■ Your assignment: Your response should contain each line of the data that includes "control".

-- Opening Marker --

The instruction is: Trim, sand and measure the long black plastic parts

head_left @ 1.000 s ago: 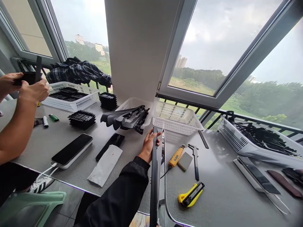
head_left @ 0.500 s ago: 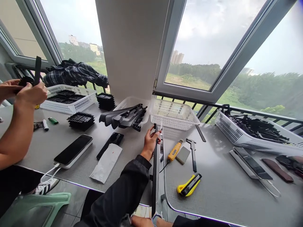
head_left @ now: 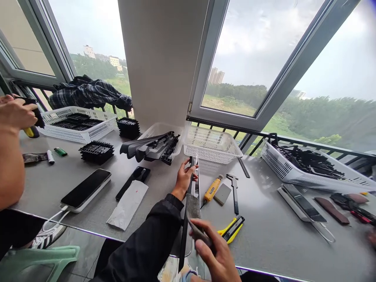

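Note:
My left hand (head_left: 184, 181) is closed around the upper end of a long, narrow black plastic strip (head_left: 184, 239), which slants down toward me at the gap between the tables. Bent in the fingers of my right hand (head_left: 217, 254) is a grey strip that looks like sandpaper (head_left: 193, 206). Its flat end lies against or just over the black strip; contact cannot be made out. Right of my hands are a yellow utility knife (head_left: 235, 229), partly behind my right fingers, a yellow rotary tool (head_left: 212, 190), a grey block (head_left: 222, 194) and a caliper (head_left: 235, 192).
Black trim parts (head_left: 152, 147) lie across a white basket; another white basket (head_left: 213, 143) stands beside it. A basket of black pieces (head_left: 308, 160) is at right. Phones (head_left: 86, 190), paper (head_left: 127, 205) and stacked black parts (head_left: 96, 151) occupy the left table. A co-worker's hands (head_left: 19, 113) hold a black part.
My right hand has come up from the lower edge with the grey strip, onto or over the black strip. My left hand keeps its hold. The co-worker's hands have shifted left and lower.

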Demonstrator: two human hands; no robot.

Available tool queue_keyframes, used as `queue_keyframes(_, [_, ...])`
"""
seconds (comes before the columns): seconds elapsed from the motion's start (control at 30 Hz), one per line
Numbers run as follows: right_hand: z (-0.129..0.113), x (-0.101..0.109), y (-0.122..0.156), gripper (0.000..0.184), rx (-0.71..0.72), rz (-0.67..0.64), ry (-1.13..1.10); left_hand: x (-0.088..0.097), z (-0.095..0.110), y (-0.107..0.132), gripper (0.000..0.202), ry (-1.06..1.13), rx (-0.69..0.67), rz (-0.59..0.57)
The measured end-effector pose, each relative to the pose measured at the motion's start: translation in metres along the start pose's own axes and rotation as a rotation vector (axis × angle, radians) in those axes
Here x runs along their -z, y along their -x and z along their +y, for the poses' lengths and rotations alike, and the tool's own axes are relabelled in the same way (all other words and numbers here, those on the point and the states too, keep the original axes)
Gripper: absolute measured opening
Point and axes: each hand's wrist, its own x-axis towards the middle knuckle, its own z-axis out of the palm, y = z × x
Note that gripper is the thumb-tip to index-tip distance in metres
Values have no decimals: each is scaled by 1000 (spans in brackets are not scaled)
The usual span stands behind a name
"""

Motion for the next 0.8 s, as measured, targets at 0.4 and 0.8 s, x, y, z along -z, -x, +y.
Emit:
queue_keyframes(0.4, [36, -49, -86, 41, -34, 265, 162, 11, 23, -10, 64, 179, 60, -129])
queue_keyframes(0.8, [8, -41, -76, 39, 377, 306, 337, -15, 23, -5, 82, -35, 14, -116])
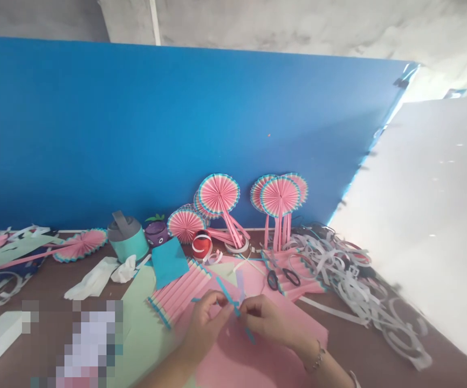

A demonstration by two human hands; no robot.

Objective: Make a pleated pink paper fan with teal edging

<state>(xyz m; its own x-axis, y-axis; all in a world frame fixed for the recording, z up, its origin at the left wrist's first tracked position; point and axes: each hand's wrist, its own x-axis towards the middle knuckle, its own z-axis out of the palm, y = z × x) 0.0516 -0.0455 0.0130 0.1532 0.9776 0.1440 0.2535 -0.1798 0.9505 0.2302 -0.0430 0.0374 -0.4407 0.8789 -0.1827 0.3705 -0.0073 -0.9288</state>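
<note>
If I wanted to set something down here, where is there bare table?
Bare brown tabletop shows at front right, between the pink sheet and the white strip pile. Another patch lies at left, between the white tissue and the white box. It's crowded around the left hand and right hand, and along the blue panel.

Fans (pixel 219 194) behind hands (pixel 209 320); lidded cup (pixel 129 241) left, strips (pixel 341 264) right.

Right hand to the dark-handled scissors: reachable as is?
Probably yes: the scissors lie just beyond the right hand, handles uncovered, though that hand appears to be pinching a blue strip.
</note>
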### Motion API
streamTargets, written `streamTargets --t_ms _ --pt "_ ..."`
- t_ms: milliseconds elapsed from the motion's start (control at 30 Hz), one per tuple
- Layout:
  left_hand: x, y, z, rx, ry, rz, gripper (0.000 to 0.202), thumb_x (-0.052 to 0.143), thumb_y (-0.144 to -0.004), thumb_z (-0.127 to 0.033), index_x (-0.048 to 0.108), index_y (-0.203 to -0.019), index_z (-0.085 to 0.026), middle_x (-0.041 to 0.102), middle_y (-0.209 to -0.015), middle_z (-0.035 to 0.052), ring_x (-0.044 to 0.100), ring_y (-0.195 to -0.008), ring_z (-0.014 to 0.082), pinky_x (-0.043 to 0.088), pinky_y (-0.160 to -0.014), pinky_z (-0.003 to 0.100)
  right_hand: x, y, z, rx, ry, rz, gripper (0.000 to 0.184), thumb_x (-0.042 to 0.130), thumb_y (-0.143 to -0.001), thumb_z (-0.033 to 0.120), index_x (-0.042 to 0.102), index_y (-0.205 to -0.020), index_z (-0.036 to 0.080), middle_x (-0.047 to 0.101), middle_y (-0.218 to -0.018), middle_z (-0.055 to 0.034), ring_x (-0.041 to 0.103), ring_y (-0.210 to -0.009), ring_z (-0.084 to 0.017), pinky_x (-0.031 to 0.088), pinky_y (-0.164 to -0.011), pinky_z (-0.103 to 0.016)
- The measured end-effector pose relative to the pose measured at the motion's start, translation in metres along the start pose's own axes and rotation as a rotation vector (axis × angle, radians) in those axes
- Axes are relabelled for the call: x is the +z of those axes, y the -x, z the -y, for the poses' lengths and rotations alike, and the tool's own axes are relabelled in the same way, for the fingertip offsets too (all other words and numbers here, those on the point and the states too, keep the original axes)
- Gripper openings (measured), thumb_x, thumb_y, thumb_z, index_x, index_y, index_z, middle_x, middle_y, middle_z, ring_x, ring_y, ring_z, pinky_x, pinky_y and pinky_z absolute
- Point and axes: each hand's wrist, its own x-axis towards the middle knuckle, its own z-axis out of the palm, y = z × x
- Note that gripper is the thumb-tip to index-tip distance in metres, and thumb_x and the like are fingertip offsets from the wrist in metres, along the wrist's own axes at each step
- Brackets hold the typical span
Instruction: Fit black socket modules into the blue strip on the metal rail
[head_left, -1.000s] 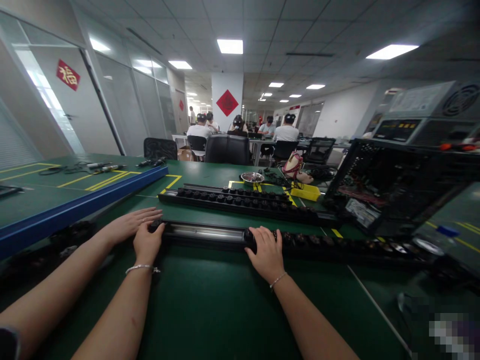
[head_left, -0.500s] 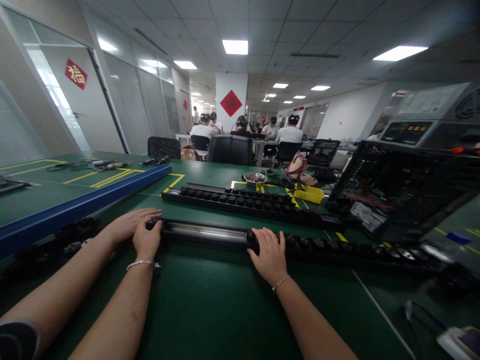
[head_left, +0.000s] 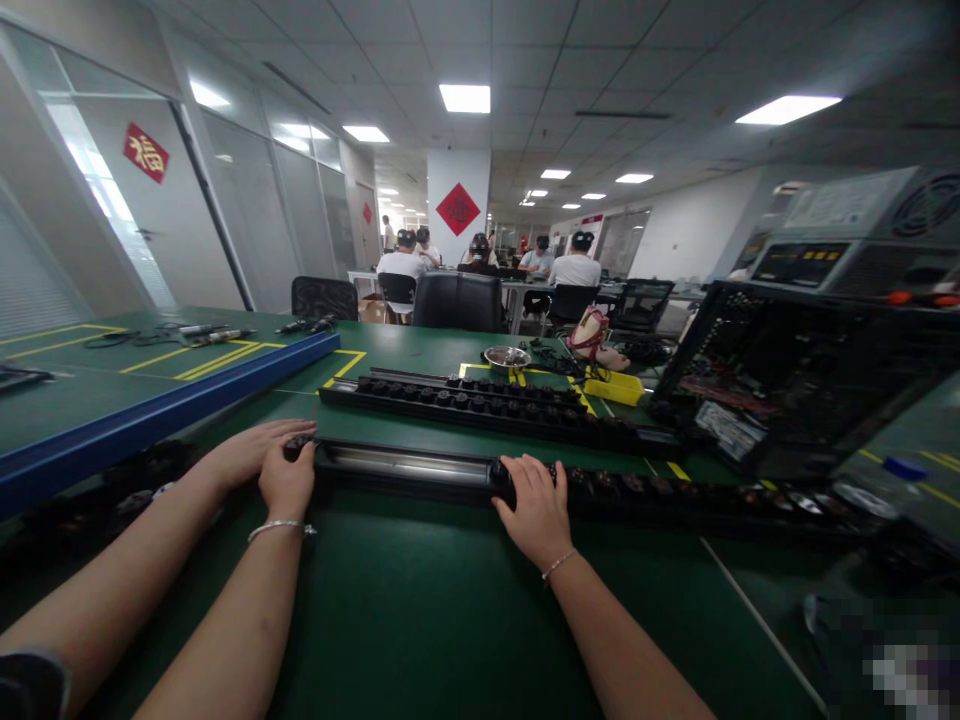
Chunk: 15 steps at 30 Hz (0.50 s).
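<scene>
A long black rail [head_left: 412, 467] with a bare silvery channel lies across the green table in front of me. Along its right part sits a row of round black modules [head_left: 634, 484] that look like sockets. My left hand [head_left: 289, 482] has thumb and fingers closed on a small black piece [head_left: 300, 444] at the rail's left end. Another person's hand [head_left: 251, 450], reaching in from the left, lies against the same end, its fingertips partly hidden. My right hand [head_left: 534, 500] curls over the black modules at the right end of the bare stretch, thumb on the near side.
Behind lie more filled black rails [head_left: 480, 402]. A blue beam [head_left: 172, 405] slants across the left. Farther back are a metal bowl [head_left: 508, 357] and a yellow tray [head_left: 615, 387]. An open computer case [head_left: 795, 385] stands right. People [head_left: 574, 262] sit beyond.
The view has shifted slightly. My left hand and the other person's hand appear a little farther left at the rail's end. My right hand keeps its place on the modules.
</scene>
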Motion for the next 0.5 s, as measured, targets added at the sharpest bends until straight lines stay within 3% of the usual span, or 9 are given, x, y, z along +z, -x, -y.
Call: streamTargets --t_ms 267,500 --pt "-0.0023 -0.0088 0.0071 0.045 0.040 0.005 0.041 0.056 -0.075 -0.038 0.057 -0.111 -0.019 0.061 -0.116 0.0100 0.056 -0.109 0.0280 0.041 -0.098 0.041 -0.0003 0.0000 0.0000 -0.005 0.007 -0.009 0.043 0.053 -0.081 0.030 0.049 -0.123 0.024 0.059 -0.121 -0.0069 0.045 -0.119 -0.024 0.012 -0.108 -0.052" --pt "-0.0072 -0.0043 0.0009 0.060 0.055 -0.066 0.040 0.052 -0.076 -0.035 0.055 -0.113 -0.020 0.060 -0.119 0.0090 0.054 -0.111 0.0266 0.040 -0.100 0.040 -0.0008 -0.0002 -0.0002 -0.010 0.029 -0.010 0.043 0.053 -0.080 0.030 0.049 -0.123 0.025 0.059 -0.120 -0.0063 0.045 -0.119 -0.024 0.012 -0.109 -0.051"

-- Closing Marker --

■ Result of the exercise:
seconds (comes before the columns): seconds elapsed from the motion's start (control at 30 Hz), one per line
- t_ms: milliseconds elapsed from the motion's start (control at 30 Hz), one per tuple

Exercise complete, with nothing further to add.